For S. sediminis (Fig 6c1) or S. halifaxensis (data not shown), the proteins coded by CDS1 were also lower in Ala, Arg and Pro contents and higher in Ile, Asn, and Ser contents than those coded by CDSc. This trend is similar to those observed between cold-adapted and warm-adapted bacteria as shown in Fig 6a1 and 6b1. These results further suggest that the proteins coded by CDS1 of the two Shewanella are more cold-adapted than those coded by core Shewanella genes (CDSc), inherited from a common proteobacterial ancestor. The lower contents of Ala, Arg and Pro in proteins coded by CDS1 correlated well with the lower GC content of CDS1 in S. halifaxensis (42.8%) or in S. sediminis (45.8%) as compared to CDSc (S. halifaxensis, 45.8%; S. sediminis, 47.0%) (Fig 6c2). As discussed in above sections, many CDS1 of S. halifaxensis and S. sediminis were laterally transferred (Fig 4a2 and b2), mostly from cold-adapted bacteria. These results further provide evidence for adaptation of S. sediminis and S. halifaxensis genomes to the cold sea by recruiting cold-adapted genes from bacteria living in a similar environment during later stage of genomic evolution.

Genes and Proteins Involved in Anaerobic RDX Metabolic Pathways

As two RDX-mineralizing anaerobic bacteria dominant at a UXO-contaminated marine sediment site, S. halifaxensis and S. sediminis were also capable of reducing several other explosives including percholorate (data not shown), dinitrotoluene and trinitrotoluenes (Table 1). For comparison, the three most closely related reference bacteria S. pealeana, S. woodyi and Shewanella hanedai, were tested for their ability to remove explosives. The results showed that the three reference bacteria not from the UXO-contaminated site, where S. halifaxensis and S. sediminis were dominant, displayed more than two times lower RDX-metabolic activity and little percholorate-removal activity under the same experimental conditions (Table 1). Presently, we also found that S. halifaxensis cells had a better viability when they were incubated in the MB-20 marine medium in the presence of a saturated amount of RDX as the sole terminal electron acceptor than in the absence of RDX (Fig. 7). A recent study using the molecular DGGE method also showed that anaerobic incubation with a nitrated compound, 2, 4-dinitrotoluene (DNT) that was reported to be present at the contaminated site, led to enrichment of Shewanella in marine sediment sampled from this Halifax UXO site [16]. These findings together demonstrate that S. halifaxensis and S. sediminis are well-adapted for remediation of explosives (RDX, DNT, TNT, and ClO4) than most closely related reference strains of Shewanella not found at the contaminated site.
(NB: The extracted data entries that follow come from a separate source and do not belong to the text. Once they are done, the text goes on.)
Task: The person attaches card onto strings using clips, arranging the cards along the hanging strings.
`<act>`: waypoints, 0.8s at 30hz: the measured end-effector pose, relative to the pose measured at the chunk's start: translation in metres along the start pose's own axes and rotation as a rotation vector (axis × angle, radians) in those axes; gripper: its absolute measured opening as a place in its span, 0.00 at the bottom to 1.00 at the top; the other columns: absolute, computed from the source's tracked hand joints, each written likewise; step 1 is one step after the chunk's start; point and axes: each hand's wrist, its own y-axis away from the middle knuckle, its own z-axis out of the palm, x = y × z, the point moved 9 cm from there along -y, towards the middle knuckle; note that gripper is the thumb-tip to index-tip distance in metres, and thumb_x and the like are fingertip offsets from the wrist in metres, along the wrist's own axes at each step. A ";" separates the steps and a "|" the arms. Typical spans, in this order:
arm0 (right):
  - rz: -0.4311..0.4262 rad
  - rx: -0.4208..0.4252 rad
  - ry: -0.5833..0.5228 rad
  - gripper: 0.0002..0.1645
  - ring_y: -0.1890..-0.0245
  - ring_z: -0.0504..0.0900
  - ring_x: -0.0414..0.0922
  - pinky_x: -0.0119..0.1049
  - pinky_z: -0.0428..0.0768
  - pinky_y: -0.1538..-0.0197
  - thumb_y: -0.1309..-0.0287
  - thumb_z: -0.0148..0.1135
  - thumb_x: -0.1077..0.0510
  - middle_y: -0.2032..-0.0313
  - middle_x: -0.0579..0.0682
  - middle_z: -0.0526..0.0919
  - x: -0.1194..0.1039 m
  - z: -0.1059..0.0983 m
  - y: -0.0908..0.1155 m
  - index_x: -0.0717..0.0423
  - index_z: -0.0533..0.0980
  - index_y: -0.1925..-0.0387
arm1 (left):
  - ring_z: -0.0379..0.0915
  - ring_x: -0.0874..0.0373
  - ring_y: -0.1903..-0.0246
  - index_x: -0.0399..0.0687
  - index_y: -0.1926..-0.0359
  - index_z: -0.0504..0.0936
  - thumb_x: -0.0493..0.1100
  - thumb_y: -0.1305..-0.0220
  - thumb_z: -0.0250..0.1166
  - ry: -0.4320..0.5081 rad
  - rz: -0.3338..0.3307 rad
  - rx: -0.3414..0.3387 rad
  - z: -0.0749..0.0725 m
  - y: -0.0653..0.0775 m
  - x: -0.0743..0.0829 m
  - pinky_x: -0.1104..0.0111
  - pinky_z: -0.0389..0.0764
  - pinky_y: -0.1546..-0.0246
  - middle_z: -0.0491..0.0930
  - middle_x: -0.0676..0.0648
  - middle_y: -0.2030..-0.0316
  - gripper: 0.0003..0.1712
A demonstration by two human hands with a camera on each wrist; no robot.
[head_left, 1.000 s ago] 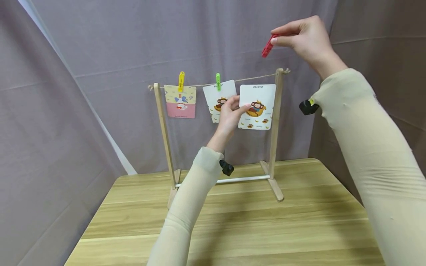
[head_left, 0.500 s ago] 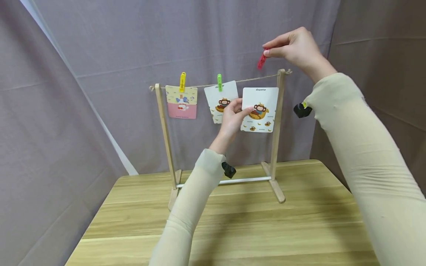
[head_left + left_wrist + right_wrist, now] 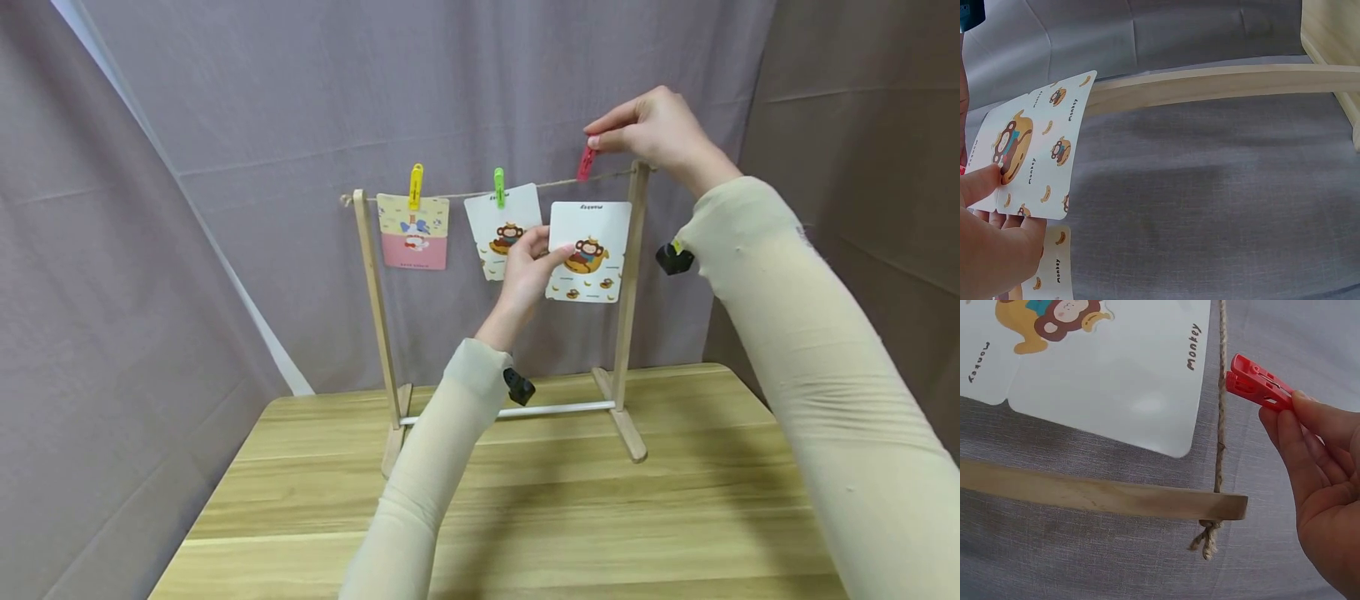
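My left hand [image 3: 527, 271] pinches a white monkey card [image 3: 600, 218] by its left edge, thumb in front and fingers behind. The card's upper edge lies just below the twine [image 3: 1222, 419] in the head view. Above it, my right hand [image 3: 663, 133] holds a red clothespin [image 3: 1263, 382] between thumb and fingertips. In the right wrist view the clothespin's tip is at the twine, its jaws slightly parted; whether it touches I cannot tell. A second monkey card [image 3: 483, 218] hangs tilted from a green clothespin [image 3: 499, 188], partly hidden by my left hand.
A yellow clothespin [image 3: 416, 187] holds a yellow-and-pink card [image 3: 414, 250] at the twine's left. The twine runs between two wooden posts [image 3: 378, 317], joined low down by a white rod [image 3: 562, 408]. The rack stands on a wood-grain table [image 3: 600, 517], with grey curtains [image 3: 300, 100] behind.
My right hand has come down and slightly left, bringing the red clothespin from above to the twine. The left hand and its card have shifted slightly right and down in view.
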 end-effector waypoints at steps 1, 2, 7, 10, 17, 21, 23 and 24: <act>0.001 -0.002 0.003 0.25 0.48 0.78 0.38 0.37 0.68 0.40 0.36 0.68 0.46 0.54 0.37 0.88 0.000 0.001 0.000 0.54 0.82 0.43 | 0.81 0.58 0.59 0.36 0.46 0.78 0.32 0.36 0.69 0.002 0.002 0.001 0.000 0.000 0.000 0.70 0.80 0.55 0.85 0.42 0.53 0.18; 0.004 -0.004 0.005 0.25 0.47 0.78 0.38 0.37 0.68 0.40 0.36 0.68 0.46 0.53 0.37 0.88 0.000 0.001 0.000 0.53 0.82 0.43 | 0.81 0.58 0.59 0.36 0.46 0.78 0.32 0.36 0.69 0.003 0.005 0.002 0.001 -0.001 0.000 0.70 0.80 0.55 0.85 0.41 0.53 0.18; 0.001 -0.019 0.007 0.25 0.46 0.79 0.39 0.43 0.66 0.33 0.36 0.68 0.45 0.49 0.42 0.86 0.001 0.004 0.001 0.55 0.82 0.43 | 0.81 0.58 0.61 0.34 0.47 0.79 0.32 0.36 0.69 0.004 0.023 0.011 0.004 -0.001 0.000 0.69 0.79 0.56 0.86 0.39 0.54 0.17; 0.007 -0.036 -0.005 0.26 0.51 0.82 0.36 0.46 0.66 0.32 0.35 0.67 0.45 0.51 0.41 0.87 0.003 0.006 0.002 0.56 0.81 0.42 | 0.80 0.60 0.62 0.36 0.47 0.79 0.33 0.36 0.69 -0.015 0.019 0.012 0.005 -0.002 -0.001 0.70 0.78 0.57 0.86 0.40 0.55 0.16; 0.000 -0.058 -0.080 0.25 0.63 0.86 0.32 0.26 0.80 0.52 0.35 0.68 0.52 0.67 0.33 0.87 0.005 0.012 0.001 0.63 0.80 0.43 | 0.80 0.59 0.63 0.34 0.48 0.80 0.32 0.36 0.69 -0.018 0.024 0.021 0.008 -0.005 -0.002 0.71 0.77 0.58 0.86 0.38 0.55 0.16; -0.002 -0.072 -0.124 0.24 0.66 0.87 0.32 0.24 0.82 0.60 0.35 0.67 0.55 0.68 0.35 0.87 0.005 0.016 0.003 0.66 0.79 0.43 | 0.80 0.60 0.63 0.33 0.47 0.79 0.31 0.36 0.68 -0.011 0.031 0.026 0.008 -0.008 -0.003 0.71 0.77 0.59 0.86 0.37 0.55 0.17; 0.003 -0.076 -0.123 0.24 0.65 0.87 0.33 0.24 0.82 0.60 0.34 0.67 0.55 0.68 0.36 0.87 0.006 0.017 0.003 0.66 0.79 0.43 | 0.80 0.60 0.64 0.33 0.48 0.79 0.30 0.36 0.68 0.000 0.029 0.028 0.007 -0.009 -0.002 0.71 0.78 0.60 0.86 0.37 0.55 0.16; 0.006 -0.078 -0.121 0.24 0.65 0.87 0.33 0.24 0.82 0.59 0.34 0.67 0.55 0.68 0.36 0.86 0.006 0.017 0.004 0.65 0.80 0.43 | 0.80 0.60 0.64 0.33 0.48 0.79 0.30 0.36 0.68 0.005 0.027 0.031 0.007 -0.009 -0.002 0.71 0.78 0.60 0.86 0.37 0.55 0.16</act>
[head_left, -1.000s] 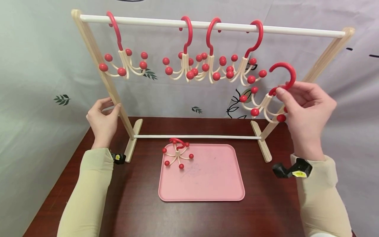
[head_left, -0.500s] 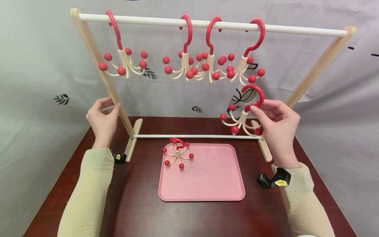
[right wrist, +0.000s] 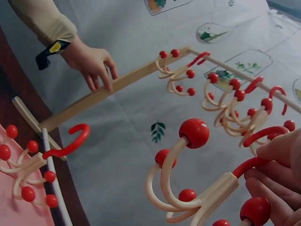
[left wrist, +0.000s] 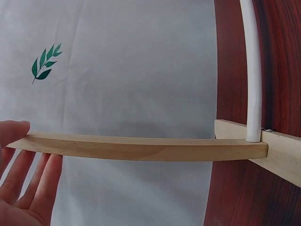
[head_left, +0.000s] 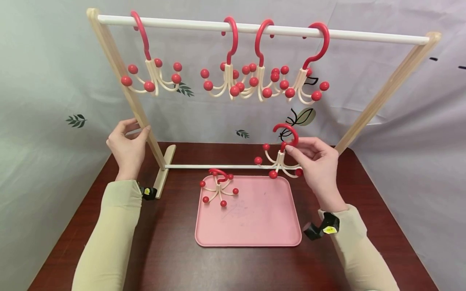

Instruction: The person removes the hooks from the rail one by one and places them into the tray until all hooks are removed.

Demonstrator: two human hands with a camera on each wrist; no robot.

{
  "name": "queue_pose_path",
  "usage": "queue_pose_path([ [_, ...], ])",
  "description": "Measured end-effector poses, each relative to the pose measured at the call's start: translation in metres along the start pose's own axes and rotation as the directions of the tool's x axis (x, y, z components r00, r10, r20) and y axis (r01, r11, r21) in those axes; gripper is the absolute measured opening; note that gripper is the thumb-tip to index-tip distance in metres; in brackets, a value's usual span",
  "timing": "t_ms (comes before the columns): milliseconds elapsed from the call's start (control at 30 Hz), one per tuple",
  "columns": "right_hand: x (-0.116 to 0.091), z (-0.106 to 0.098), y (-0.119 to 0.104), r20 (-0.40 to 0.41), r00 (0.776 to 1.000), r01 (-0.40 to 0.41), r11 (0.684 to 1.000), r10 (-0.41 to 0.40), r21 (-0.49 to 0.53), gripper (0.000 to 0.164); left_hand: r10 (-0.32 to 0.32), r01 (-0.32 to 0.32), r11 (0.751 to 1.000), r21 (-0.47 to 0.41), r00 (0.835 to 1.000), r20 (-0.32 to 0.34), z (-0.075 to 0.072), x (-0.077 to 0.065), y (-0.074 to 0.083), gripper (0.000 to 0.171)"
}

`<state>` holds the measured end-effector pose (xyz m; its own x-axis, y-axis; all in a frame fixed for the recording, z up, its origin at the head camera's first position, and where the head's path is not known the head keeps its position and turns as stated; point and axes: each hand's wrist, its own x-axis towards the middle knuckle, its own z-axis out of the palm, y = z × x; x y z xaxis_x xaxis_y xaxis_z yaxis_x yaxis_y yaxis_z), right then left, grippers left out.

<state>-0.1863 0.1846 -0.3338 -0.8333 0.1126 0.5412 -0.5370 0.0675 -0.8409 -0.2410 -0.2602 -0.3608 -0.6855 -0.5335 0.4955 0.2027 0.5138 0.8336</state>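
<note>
My right hand [head_left: 320, 167] pinches the neck of a red hook on a cream hanger [head_left: 280, 161] with curved, red-ball-tipped arms. This hanger is in the air, overlapping the back right of the pink tray [head_left: 251, 226] in the head view. My left hand [head_left: 126, 151] grips the left wooden post [left wrist: 141, 149] of a hanging rack, thumb on one side and fingers on the other in the left wrist view. A similar hanger [head_left: 218, 189] lies at the tray's back left, its hook leaning toward the rack. Several more hangers [head_left: 228, 72] hang from the rack's white top bar [head_left: 185, 24].
The rack's right post [head_left: 386, 97] slants down behind my right hand, which hides its foot. A white lower bar [head_left: 204, 166] runs just behind the tray on the dark red table [head_left: 174, 250]. Pale cloth with leaf prints [head_left: 76, 121] hangs behind.
My right hand has carried its hanger left and downward, from beside the right post to over the tray's back right. The rightmost hanging hanger has turned slightly. My left hand stays on the post.
</note>
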Motion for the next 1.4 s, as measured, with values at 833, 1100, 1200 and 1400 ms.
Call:
queue_pose_path([
  [833, -0.047, 0.037, 0.044, 0.207, 0.952, -0.210, 0.973, 0.225, -0.092, 0.023, 0.012, -0.012, 1.000, -0.015, 1.000, 0.001, 0.001, 0.004, -0.002, 0.030],
  [1100, -0.059, 0.043, 0.060, 0.223, 0.937, -0.256, 0.963, 0.268, -0.083, 0.023, 0.007, -0.007, 1.000, -0.009, 1.000, 0.004, 0.002, 0.004, -0.003, 0.032],
  [1200, -0.062, 0.045, 0.066, 0.231, 0.929, -0.273, 0.957, 0.288, -0.093, 0.024, 0.007, -0.007, 1.000, -0.011, 1.000, 0.004, 0.002, 0.004, -0.004, 0.032],
  [1400, -0.067, 0.048, 0.077, 0.233, 0.914, -0.318, 0.943, 0.333, -0.101, 0.021, 0.000, 0.000, 1.000, -0.008, 1.000, 0.005, 0.001, 0.004, -0.004, 0.032],
])
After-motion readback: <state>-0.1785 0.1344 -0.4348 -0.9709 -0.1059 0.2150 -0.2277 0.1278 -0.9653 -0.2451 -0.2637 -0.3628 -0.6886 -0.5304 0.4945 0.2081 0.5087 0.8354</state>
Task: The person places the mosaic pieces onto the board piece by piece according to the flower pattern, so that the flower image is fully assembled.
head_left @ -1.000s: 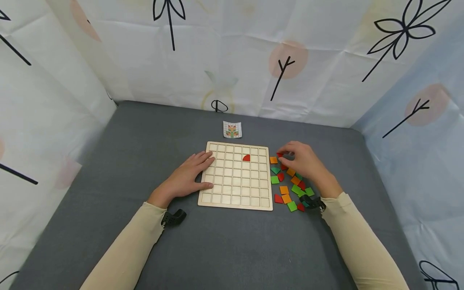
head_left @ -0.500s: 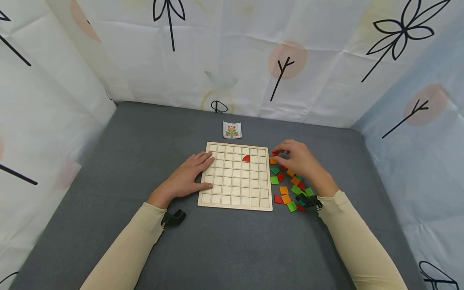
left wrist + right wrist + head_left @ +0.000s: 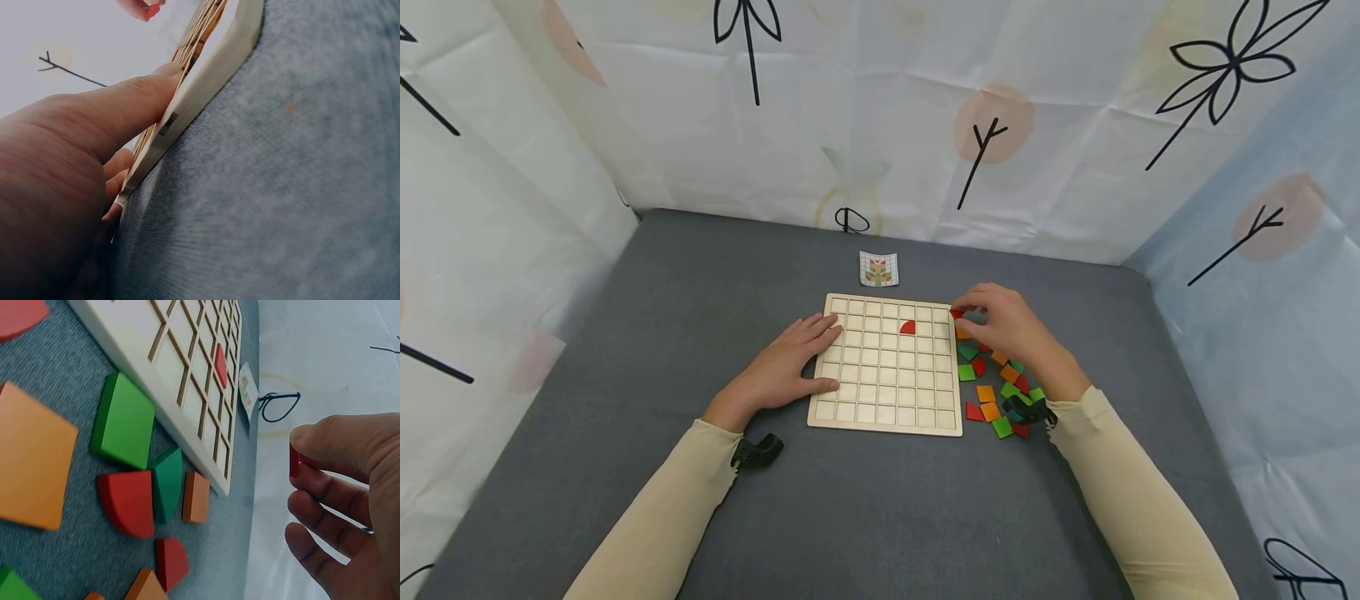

Figure 7. Anaerobic growth of S.halifaxensis HAW-EB4 on RDX as the sole terminal electron acceptor.

CFU, colony-forming unit.


Remediation of the above explosives requires an initial reductive step involving reductases and electron donors. As shown in Table 4, S. halifaxensis and S. sediminis genomes indeed contained more and unique genes for electron-transfer and reductases than S. pealeana and S. woodyi. For example, S. sediminis had six more subunits of DMSO reductase (five A subunits and one B subunit) than S. woodyi.

C-type cytochrome and RDX denitration pathway.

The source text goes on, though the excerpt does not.